Cognitive scientists are fairly certain that numerals are decomposed in this way by arithmetically competent people, and that this happens automatically (García-Orza & Damas, 2011; Moeller, Huber, Nuerk, & Wilmes, 2011; Nuerk et al., 2015). Given that the numerals are processed in this decomposed form, addition operations are always performed with single digits. This fits with suggestions about the way in which addition facts are stored (Butterworth, Zorzi, Girelli, & Jonckheere, 2001), as well as experiments that suggest that other mental arithmetic operations such as multiplication are executed with single digits (Domahs, Delazer, & Nuerk, 2006; Domahs et al., 2007; Verguts & De Moor, 2005).

The empirical evidence thus suggests that there are two steps relevant for the complexity of mental addition problems: the composition steps, in which the given numerals are decomposed and the solution is recomposed, as well as addition steps, in which addition facts are retrieved to perform the calculations. That being said, it is important to note that these are the relevant steps for arithmetically educated adults (and older children with arithmetical knowledge and skills). Young children, who in the beginning often resort to finger counting strategies (e.g., Canobi, Reeve, & Pattison, 2003), would require a different complexity measure (if only because there is little or no retrieval of addition facts from memory). In such a case, a “+ 1” step would be the basic measure of complexity, rather than the retrieval of a single-digit addition fact.iii It is also plausible that different numeral systems (e.g., different bases) can cause relevant differences in the mental arithmetic processes. Finally, there is some disagreement over whether the single-digit addition operations are indeed based on retrieval strategies. An alternative is that these problems are solved procedurally, but quickly enough that we are not consciously aware of the fact that we actively solve the problem, rather than remember the solution (Fayol & Thevenot, 2012; Barrouillet & Thevenot, 2013). Should this be the case, then one can fill in these sub-procedures in place of the retrieval steps in our model. In the rest of the paper we will refer to the retrieval account, as it is the most common in the literature, but our model can easily be changed if a procedural account turns out to be correct.

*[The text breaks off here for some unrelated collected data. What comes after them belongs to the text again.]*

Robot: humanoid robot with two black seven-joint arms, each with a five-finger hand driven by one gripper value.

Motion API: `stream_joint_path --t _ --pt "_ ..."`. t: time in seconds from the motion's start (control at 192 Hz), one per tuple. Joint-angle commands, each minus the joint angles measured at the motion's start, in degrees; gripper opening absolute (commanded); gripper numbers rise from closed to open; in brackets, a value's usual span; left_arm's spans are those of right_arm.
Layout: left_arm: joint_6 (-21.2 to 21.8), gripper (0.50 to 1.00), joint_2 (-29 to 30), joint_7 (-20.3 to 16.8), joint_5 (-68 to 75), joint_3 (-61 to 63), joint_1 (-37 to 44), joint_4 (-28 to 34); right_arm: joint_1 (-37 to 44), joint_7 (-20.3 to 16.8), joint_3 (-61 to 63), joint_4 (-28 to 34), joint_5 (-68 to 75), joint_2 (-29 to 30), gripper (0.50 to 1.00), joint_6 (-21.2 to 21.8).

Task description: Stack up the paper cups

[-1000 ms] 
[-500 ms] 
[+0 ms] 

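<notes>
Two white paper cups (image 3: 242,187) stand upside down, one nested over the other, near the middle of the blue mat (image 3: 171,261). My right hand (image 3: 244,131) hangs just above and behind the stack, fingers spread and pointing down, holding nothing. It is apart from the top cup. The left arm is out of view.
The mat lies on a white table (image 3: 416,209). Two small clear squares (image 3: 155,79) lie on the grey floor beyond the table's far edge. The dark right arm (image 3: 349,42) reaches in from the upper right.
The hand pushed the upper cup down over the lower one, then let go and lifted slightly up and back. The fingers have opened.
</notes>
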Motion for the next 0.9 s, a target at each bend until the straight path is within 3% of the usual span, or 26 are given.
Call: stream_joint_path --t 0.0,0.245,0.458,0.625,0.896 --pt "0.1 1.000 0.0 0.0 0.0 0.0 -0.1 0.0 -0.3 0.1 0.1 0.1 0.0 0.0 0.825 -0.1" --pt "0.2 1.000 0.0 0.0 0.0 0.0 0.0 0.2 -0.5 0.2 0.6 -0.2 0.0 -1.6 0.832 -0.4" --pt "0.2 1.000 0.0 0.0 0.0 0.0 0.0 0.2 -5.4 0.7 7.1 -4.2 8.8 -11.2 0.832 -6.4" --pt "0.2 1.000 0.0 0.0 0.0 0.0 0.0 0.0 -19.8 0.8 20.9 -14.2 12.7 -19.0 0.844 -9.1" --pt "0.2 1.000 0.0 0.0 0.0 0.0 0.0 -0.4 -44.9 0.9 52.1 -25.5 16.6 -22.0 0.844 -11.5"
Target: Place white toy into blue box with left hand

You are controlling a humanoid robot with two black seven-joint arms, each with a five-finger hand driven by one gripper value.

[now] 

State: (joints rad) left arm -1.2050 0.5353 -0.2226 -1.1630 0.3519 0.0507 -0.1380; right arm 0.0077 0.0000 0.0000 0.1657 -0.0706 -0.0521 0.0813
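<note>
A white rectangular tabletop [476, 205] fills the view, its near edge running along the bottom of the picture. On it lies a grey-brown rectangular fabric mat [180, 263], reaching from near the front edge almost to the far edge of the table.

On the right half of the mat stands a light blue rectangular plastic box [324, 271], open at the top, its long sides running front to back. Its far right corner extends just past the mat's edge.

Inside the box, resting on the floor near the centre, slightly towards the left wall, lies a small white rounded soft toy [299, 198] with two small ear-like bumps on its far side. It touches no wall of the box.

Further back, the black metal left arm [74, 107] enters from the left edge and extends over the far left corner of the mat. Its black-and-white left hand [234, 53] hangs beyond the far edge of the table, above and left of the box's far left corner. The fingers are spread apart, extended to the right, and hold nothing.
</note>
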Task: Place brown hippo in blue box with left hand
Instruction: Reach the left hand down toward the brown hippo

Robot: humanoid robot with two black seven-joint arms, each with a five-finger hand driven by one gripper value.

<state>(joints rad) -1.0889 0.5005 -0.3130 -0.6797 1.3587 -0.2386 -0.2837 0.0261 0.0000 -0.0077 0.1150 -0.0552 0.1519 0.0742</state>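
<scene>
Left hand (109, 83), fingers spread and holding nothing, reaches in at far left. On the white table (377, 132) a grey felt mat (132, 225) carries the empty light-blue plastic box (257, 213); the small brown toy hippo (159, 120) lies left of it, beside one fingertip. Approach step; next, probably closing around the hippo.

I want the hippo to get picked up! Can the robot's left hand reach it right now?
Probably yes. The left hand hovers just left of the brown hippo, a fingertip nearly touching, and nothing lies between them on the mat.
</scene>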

So, then, for adult subjects familiar with arithmetic in a decimal number system there appears to be a constant two-stage procedure for completing mental addition tasks. We therefore propose, as the foundation of our more sensitive complexity measure, a measure specified by a pair: (c, a) with c the number of composition steps and a the number of addition operations based on retrieval from memory (or sub-procedures that solve single-digit addition problems). The first part of the measure, c, can be computed in terms of the length of the input. We also make the simplifying assumption that each decomposition step is equally complex. However, the second part of the measure, a, depends on the specific numbers that one has to work with. For simplicity, we assume that each single-digit addition operation is equally complex. We will see that even under that assumption one cannot, in general, compute the number of addition operations purely in terms of the length of the input.

We think that this model is best motivated and explained on the basis of the known differences in complexity from the cognitive science literature. However, we will also discuss several objections one might have to the model in section 3. First, we turn to the peculiar difference in complexity (reaction times and error rates) between 60 + 8 and 61 + 8.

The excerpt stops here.